GOAL OF THE EXERCISE: The answer is the line with "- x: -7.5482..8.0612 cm" and every line after it to the end of the listing, retyped exactly. Pictures do not belong in it.

COLLECTED DATA:

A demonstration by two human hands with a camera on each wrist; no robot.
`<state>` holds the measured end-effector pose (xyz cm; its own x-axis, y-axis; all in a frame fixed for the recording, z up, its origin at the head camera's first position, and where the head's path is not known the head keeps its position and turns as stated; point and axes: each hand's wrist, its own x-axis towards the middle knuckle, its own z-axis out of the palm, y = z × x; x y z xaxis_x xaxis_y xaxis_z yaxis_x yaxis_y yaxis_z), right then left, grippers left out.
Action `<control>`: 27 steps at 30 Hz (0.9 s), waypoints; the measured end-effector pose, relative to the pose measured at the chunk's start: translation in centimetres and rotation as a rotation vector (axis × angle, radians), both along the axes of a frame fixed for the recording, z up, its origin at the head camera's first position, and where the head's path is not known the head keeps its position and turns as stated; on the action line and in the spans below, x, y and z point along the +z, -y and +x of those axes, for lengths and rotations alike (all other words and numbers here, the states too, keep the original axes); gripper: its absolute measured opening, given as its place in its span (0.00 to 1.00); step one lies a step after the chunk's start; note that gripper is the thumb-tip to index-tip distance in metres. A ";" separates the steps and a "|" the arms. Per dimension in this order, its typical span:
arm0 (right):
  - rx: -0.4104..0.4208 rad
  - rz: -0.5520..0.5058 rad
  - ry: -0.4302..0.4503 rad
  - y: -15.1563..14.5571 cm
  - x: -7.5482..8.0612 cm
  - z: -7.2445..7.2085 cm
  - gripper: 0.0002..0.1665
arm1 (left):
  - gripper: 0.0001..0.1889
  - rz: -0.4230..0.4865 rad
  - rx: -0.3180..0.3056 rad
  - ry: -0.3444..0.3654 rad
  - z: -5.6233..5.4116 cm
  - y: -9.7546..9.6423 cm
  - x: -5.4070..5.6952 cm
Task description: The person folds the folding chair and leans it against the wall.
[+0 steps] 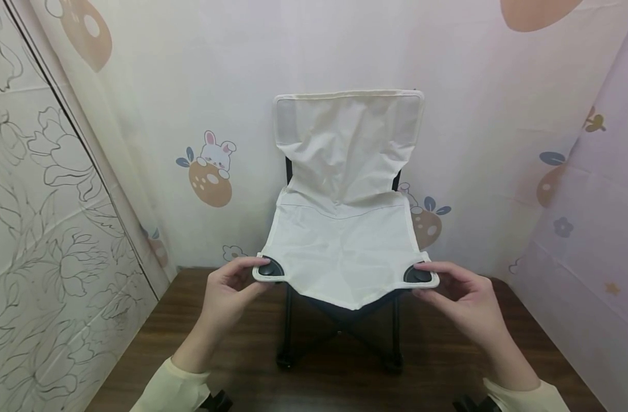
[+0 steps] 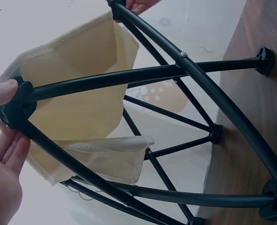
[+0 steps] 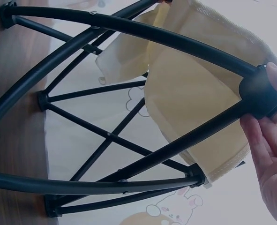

RESPONSE TO THE TASK:
  - x: -7.5482..8.0612 cm
  - z: -7.2445..7.2085 cm
  - gripper: 0.0002..0.1665
arm1 (left):
  - gripper: 0.0001..0.1889
  - rz: -0.4230..0.4865 rad
  - rx: -0.3180..0.3056 rad
  - ry: -0.3444..0.3654 rad
  - z: -5.6233..5.4116 cm
  - y: -9.7546..9.6423 cm
  - x: -5.4070..5.6952 cm
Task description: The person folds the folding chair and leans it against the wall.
[+0 steps] 
[+0 steps] 
[+0 steps] 

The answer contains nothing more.